▶ [Exercise objective] From the first line through the one containing "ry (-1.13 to", restate the listing word for word, and give no other lines.

▶ [Exercise material]

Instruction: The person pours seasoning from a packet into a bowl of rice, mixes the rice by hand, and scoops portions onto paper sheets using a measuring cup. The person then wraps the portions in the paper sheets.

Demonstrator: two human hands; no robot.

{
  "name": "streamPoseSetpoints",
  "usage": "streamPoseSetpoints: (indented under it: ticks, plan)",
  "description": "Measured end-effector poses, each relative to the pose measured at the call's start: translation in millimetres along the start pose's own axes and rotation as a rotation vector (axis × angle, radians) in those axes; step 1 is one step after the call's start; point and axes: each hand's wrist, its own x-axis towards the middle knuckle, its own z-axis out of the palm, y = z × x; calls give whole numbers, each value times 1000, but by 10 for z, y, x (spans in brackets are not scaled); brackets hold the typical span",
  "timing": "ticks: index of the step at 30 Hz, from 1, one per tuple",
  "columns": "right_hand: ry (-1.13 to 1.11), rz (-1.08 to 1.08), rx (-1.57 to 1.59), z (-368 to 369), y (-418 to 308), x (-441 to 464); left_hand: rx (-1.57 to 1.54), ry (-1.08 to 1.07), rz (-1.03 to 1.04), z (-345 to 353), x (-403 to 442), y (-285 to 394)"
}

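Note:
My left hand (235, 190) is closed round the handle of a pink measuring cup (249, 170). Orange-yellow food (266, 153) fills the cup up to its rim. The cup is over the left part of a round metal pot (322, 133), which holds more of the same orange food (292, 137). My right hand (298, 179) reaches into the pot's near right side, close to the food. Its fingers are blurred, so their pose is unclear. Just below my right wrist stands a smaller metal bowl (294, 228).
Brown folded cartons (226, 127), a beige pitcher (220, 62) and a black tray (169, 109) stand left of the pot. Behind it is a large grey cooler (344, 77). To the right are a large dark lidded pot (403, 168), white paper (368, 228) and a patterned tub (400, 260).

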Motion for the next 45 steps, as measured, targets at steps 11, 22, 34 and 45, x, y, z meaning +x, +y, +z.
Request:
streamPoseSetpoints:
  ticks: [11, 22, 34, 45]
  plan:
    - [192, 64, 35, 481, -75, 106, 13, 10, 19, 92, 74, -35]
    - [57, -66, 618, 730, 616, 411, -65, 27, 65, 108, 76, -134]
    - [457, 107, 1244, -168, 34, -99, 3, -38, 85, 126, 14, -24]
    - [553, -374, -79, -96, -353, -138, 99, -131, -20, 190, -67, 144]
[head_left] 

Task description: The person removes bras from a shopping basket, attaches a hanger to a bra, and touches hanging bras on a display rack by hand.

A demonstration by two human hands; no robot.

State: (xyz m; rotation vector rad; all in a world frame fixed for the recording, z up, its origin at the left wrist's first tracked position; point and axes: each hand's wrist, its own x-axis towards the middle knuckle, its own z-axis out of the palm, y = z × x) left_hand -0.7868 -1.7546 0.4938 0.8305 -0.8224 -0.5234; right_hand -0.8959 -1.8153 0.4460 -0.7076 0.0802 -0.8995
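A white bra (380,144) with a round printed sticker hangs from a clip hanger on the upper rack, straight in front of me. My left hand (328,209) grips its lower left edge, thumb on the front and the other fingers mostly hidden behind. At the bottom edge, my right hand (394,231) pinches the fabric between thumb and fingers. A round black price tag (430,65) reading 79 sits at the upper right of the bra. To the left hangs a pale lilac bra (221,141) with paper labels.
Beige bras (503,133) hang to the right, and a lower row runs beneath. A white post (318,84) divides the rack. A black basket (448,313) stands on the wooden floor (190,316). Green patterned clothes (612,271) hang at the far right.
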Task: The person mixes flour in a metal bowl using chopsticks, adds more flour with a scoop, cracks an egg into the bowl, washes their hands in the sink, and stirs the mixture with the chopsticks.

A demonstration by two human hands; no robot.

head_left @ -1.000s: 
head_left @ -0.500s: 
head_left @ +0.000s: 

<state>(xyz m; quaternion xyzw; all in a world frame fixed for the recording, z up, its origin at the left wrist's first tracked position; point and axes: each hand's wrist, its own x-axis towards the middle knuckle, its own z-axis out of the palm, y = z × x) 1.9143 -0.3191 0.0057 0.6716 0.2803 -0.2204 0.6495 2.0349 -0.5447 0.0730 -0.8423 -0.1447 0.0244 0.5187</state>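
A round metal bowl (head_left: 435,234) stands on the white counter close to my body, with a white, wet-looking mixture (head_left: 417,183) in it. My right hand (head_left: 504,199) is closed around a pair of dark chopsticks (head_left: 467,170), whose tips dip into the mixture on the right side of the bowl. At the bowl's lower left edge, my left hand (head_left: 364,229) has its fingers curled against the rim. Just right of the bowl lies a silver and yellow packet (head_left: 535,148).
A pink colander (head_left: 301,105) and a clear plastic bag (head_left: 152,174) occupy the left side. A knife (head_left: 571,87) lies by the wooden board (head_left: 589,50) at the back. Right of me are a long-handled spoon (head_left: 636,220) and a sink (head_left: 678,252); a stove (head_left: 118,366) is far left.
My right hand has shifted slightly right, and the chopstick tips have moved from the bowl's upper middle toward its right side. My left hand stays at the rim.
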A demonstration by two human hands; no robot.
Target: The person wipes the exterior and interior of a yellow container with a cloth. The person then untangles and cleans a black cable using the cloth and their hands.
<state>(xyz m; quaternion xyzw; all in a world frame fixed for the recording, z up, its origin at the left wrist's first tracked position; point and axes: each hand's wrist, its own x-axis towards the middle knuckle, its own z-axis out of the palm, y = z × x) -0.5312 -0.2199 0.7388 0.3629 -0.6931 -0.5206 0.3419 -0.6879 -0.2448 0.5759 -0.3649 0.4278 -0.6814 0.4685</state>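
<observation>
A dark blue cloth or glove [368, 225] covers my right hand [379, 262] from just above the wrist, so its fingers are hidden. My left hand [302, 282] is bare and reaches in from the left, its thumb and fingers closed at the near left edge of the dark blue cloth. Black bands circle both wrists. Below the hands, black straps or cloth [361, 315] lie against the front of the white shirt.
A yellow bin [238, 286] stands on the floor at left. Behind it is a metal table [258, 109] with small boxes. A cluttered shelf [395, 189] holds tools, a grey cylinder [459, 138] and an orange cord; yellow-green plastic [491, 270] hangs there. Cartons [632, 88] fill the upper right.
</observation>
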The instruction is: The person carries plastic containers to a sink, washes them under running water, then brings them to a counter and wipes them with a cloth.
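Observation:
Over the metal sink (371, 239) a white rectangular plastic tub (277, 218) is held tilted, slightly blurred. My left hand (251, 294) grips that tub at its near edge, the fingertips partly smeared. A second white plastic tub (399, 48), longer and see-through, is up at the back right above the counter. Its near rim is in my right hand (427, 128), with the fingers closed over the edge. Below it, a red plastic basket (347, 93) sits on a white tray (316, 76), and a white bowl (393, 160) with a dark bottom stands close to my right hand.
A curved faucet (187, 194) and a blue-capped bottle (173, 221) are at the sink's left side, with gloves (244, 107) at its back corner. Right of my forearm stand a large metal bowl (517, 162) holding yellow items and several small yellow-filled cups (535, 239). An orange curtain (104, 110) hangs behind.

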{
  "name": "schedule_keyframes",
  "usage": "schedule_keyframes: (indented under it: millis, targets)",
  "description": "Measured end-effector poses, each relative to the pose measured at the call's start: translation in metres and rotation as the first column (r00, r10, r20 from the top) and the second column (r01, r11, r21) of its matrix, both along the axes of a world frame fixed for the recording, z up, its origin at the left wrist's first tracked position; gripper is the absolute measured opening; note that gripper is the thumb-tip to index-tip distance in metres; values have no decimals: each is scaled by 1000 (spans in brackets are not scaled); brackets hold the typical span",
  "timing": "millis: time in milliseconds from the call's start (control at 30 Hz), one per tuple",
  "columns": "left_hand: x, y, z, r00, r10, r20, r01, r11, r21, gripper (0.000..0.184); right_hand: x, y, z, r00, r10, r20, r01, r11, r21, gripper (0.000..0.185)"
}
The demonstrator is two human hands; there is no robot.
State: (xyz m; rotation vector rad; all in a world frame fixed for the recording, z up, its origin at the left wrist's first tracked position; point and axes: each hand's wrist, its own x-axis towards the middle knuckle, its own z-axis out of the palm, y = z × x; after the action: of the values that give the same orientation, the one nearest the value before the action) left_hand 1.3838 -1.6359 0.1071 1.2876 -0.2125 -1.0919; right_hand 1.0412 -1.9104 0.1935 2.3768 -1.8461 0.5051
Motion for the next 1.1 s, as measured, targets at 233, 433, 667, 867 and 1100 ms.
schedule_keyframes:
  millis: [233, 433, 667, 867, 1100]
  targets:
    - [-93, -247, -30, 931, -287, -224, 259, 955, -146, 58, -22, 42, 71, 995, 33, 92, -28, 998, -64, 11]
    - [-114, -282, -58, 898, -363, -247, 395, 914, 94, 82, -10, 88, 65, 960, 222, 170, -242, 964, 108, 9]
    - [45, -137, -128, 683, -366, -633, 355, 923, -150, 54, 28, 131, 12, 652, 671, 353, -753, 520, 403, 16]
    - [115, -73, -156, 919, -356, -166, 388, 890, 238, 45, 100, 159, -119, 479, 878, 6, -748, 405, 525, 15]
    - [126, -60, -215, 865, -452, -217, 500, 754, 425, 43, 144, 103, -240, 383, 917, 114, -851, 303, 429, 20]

▶ [Solution for this exercise]
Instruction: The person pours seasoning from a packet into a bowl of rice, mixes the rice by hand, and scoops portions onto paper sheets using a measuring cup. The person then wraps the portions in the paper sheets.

Demonstrator: two human hands; no robot.

{
  "name": "streamPoseSetpoints",
  "usage": "streamPoseSetpoints: (indented under it: ticks, plan)",
  "description": "Measured end-effector poses, each relative to the pose measured at the call's start: translation in millimetres along the start pose's own axes and rotation as a rotation vector (axis × angle, radians) in those axes; step 1 is one step after the call's start; point and axes: each hand's wrist, its own x-axis towards the middle knuckle, its own z-axis out of the palm, y = z × x; calls give whole numbers, each value times 1000, but by 10 for z, y, x (spans in brackets are not scaled); brackets hold the typical span",
  "timing": "ticks: index of the step at 30 Hz, from 1, one per tuple",
  "columns": "right_hand: ry (-1.13 to 1.11), rz (-1.08 to 1.08), rx (-1.57 to 1.59), z (-368 to 369), y (-418 to 308), x (-441 to 464); left_hand: rx (-1.57 to 1.54), ry (-1.08 to 1.07), rz (-1.03 to 1.04), z (-345 to 353), x (-403 to 442), y (-285 to 394)"

No more is needed to finish this exercise.